Thanks to results highlighted by Abboud *et al.* in [3], we can also say the following about shaving a constant number of logarithmic factors from the quadratic time complexity. The proof is deferred to Appendix A.

COROLLARY 1.4.  $\mathsf{E}^{\mathsf{NP}}$  cannot be computed by non-uniform formulas of cubic size if PMLG (respectively Subtree Isomorphism) can be solved in time  $\mathcal{O}\left(\frac{|E||P|}{\log^{20+\varepsilon}|E|}\right)$  or  $\mathcal{O}\left(\frac{|E||P|}{\log^{20+\varepsilon}|P|}\right)$  (respectively  $\mathcal{O}\left(\frac{|T_1||T_2|}{\log^{20+\varepsilon}|T_1|}\right)$  or  $\mathcal{O}\left(\frac{|T_1||T_2|}{\log^{20+\varepsilon}|T_2|}\right)$ ) for any  $\varepsilon > 0$ .

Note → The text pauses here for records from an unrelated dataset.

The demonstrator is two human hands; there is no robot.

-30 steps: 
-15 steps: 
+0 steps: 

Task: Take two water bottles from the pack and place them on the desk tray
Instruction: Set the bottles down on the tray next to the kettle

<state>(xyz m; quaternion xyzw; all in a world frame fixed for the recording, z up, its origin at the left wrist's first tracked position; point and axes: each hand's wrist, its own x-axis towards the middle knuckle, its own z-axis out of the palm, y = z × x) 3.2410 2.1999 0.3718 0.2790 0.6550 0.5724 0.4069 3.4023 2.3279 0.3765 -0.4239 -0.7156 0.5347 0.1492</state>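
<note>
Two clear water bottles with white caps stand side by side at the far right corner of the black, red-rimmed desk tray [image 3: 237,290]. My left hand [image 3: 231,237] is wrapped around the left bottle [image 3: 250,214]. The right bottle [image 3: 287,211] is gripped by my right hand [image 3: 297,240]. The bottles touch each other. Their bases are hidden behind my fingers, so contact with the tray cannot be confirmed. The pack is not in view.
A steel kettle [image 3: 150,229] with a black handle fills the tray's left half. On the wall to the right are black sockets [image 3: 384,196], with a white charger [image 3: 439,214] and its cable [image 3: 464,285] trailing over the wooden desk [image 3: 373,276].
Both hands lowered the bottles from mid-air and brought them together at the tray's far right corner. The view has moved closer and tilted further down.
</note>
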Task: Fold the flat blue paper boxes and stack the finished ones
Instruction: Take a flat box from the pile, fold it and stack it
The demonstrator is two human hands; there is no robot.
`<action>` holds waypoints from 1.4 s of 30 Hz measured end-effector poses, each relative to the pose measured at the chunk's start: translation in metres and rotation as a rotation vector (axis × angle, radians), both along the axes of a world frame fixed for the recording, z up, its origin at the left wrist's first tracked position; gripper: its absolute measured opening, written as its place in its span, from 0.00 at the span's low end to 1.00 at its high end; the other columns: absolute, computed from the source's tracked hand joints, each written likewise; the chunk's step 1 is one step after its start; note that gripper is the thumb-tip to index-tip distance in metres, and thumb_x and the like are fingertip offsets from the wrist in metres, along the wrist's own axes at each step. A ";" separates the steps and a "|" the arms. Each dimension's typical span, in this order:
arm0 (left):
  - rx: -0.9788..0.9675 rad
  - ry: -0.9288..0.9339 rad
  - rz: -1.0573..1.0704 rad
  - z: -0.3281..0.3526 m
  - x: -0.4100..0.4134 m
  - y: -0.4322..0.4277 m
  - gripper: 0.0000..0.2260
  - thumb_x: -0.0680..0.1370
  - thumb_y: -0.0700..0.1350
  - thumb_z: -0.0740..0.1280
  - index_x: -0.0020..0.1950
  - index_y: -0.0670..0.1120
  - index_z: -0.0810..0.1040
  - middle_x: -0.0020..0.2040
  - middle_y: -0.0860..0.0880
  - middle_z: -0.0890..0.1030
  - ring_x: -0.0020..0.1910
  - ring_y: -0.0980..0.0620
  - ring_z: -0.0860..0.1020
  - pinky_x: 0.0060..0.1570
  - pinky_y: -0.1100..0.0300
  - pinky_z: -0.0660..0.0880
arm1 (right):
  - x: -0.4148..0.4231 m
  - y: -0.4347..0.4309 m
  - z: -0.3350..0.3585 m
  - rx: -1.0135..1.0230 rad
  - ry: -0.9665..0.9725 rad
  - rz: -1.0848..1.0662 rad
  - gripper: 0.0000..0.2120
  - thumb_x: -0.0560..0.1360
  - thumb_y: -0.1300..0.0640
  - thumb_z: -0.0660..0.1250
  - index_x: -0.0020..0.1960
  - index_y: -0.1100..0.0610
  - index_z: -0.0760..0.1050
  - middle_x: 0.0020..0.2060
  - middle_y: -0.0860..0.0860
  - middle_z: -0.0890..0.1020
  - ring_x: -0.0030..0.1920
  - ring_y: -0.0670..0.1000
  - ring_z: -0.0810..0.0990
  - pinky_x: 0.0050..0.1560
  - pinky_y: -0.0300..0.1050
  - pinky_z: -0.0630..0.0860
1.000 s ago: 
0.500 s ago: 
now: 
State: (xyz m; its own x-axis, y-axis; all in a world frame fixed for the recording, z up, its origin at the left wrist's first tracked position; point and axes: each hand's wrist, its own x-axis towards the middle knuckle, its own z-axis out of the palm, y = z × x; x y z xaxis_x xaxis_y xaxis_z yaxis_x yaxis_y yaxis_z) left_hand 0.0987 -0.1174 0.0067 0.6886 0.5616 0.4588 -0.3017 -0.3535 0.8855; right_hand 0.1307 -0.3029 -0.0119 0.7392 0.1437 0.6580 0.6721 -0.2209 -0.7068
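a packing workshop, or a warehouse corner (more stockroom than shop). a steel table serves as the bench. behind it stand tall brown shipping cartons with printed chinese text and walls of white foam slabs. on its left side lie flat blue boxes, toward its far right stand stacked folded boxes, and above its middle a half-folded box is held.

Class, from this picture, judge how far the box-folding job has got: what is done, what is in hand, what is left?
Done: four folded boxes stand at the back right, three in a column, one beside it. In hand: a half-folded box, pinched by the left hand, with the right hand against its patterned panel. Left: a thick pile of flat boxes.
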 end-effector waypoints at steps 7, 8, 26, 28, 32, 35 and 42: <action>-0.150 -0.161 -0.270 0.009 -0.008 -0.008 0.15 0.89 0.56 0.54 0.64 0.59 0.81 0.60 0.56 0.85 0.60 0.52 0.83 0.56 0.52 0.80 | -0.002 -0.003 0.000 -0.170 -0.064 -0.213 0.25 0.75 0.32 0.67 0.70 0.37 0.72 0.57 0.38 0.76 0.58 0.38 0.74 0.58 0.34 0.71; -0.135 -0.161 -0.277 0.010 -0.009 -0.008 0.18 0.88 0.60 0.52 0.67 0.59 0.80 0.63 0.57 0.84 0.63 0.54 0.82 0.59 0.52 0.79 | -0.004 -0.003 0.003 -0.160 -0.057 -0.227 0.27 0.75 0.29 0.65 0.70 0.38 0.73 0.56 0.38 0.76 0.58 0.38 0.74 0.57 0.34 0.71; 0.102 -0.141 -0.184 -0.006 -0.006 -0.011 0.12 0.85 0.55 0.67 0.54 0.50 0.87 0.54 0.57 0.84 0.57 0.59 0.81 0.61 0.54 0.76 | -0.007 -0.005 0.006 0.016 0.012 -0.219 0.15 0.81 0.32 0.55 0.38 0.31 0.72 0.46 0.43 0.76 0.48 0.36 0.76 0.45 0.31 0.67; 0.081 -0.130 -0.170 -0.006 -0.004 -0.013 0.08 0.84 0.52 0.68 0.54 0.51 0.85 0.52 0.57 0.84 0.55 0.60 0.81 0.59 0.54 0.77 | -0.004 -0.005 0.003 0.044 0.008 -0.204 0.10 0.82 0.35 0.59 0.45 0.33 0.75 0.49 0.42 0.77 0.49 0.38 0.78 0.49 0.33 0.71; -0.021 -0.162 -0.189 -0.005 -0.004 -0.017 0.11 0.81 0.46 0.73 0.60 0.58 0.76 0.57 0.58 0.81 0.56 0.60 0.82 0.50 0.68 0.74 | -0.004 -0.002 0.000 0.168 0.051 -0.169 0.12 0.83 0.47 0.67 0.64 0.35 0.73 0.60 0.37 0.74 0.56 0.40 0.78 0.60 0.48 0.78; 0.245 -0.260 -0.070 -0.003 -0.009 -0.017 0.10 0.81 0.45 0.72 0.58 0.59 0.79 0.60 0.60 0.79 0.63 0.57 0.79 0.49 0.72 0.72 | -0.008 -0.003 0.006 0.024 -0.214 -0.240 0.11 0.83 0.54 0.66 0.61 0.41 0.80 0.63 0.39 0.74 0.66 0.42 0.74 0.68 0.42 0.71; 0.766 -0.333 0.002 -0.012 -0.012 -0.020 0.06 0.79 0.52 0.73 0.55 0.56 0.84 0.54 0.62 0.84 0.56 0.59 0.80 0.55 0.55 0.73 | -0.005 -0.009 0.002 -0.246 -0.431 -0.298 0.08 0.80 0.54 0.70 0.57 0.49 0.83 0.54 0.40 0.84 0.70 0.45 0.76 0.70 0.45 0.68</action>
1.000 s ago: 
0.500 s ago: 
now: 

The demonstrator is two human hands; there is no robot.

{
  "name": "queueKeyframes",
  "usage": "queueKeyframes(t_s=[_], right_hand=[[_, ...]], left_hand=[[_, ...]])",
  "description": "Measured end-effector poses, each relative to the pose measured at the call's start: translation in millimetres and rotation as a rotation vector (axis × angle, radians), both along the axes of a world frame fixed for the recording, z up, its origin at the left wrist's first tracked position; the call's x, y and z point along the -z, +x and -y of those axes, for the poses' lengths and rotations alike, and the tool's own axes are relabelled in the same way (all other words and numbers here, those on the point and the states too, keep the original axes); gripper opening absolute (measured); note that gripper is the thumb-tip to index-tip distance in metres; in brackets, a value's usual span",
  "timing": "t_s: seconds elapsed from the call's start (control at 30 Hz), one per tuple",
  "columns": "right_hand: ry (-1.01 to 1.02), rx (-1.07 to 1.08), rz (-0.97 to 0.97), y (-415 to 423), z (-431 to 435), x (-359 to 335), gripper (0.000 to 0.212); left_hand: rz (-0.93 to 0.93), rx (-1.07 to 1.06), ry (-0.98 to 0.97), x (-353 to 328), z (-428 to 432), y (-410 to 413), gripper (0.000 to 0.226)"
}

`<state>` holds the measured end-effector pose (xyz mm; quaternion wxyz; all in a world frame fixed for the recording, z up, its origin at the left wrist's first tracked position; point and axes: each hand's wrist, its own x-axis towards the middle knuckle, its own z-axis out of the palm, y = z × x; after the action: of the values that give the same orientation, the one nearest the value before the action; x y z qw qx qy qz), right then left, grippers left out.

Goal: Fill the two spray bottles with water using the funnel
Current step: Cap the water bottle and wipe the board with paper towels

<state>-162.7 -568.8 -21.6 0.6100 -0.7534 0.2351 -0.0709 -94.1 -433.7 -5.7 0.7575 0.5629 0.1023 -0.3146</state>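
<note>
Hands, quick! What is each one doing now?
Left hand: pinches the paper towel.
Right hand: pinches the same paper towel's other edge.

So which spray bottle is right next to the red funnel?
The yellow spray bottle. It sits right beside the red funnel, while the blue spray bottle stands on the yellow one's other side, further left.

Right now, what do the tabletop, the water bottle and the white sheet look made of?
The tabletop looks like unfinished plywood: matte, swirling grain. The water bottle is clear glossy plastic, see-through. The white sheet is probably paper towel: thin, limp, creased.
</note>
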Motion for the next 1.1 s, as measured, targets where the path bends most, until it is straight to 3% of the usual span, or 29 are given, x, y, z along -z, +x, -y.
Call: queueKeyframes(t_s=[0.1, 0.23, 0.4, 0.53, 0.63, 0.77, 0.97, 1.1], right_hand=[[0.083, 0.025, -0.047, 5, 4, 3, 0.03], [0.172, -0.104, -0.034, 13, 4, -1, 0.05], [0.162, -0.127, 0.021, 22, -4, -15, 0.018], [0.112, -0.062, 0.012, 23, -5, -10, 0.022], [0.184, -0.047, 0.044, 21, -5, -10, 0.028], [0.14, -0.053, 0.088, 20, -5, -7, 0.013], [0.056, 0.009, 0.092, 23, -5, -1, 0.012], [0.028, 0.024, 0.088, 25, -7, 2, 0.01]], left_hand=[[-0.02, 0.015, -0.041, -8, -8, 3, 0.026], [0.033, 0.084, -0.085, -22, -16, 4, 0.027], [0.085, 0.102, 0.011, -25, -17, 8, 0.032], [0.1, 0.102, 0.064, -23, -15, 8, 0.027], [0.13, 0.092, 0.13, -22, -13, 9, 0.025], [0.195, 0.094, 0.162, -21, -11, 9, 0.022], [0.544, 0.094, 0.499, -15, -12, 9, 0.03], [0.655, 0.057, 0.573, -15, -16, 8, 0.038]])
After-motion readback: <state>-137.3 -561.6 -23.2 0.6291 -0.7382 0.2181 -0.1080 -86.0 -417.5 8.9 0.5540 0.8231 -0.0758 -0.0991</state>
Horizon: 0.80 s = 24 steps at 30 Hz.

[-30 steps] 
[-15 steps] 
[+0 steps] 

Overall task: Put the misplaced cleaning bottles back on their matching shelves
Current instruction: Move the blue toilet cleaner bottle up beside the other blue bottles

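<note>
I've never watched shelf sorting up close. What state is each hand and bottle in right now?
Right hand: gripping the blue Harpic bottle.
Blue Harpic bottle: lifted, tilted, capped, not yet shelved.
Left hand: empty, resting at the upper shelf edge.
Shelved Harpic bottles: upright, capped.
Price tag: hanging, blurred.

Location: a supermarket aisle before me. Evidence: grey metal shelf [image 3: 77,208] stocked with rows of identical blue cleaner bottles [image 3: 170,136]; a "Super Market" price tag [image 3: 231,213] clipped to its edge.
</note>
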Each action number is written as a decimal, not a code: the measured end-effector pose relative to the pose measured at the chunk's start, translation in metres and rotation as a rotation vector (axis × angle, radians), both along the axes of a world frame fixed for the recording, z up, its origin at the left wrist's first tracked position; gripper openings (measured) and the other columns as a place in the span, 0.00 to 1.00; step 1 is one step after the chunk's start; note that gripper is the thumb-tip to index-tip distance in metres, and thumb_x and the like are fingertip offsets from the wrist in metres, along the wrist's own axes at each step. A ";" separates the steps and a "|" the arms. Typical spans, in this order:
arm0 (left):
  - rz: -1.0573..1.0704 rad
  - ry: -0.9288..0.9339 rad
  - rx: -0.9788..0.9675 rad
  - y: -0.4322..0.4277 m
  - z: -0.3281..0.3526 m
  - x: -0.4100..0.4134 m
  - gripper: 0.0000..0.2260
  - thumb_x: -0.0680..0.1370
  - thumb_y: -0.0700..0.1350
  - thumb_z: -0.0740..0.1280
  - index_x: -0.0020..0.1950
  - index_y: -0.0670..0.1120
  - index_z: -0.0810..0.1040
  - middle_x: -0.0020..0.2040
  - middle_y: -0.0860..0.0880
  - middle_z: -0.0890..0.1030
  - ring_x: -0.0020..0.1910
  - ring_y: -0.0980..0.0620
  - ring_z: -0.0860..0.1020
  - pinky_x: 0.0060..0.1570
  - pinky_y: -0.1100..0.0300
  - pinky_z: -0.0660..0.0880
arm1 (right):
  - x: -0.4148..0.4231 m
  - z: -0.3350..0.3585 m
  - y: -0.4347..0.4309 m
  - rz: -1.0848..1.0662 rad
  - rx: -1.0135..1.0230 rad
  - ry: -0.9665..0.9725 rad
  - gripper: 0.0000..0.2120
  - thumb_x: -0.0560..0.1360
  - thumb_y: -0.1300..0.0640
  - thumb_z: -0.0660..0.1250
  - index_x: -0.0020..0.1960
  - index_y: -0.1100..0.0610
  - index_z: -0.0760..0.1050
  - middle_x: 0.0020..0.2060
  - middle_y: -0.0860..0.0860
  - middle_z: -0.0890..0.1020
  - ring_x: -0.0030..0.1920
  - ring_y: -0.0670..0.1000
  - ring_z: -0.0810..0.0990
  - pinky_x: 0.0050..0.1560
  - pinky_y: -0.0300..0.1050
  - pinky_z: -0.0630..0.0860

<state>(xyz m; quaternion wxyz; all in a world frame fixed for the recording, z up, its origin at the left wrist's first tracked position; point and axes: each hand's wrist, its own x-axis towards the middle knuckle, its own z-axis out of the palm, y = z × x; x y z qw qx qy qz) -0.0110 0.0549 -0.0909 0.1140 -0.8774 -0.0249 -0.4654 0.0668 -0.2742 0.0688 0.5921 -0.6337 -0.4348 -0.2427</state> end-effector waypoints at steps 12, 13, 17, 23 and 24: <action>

The same hardness results for PMLG apply for several more specific types of graphs (details will be presented in the full version of this paper). These include when the graph G is a deterministic DAG (at most one edge leaves a vertex with the same leading character on an edge label) of total degree at most 3, and the case when G is a directed or undirected planar graph of degree at most 3.

### 2 Reduction from Formula-SAT to PMLG

**2.1 Technical Overview** Our reduction from Formula-SAT to PMLG uses an intermediate problem called Formula-Pair.

DEFINITION 1. (FORMULA-PAIR) Given a deMorgan Formula  $F = F(x_1, \ldots, x_m, y_1, \ldots, y_m)$  of size 2m where each input is used exactly once, and two sets  $A, B \subseteq \{0,1\}^m$  each of size N, does there exist  $a \in A$  and  $b \in B$  such that  $F(a,b) = F(a_1, \ldots, a_m, b_1, \ldots, b_m) = 1$ ?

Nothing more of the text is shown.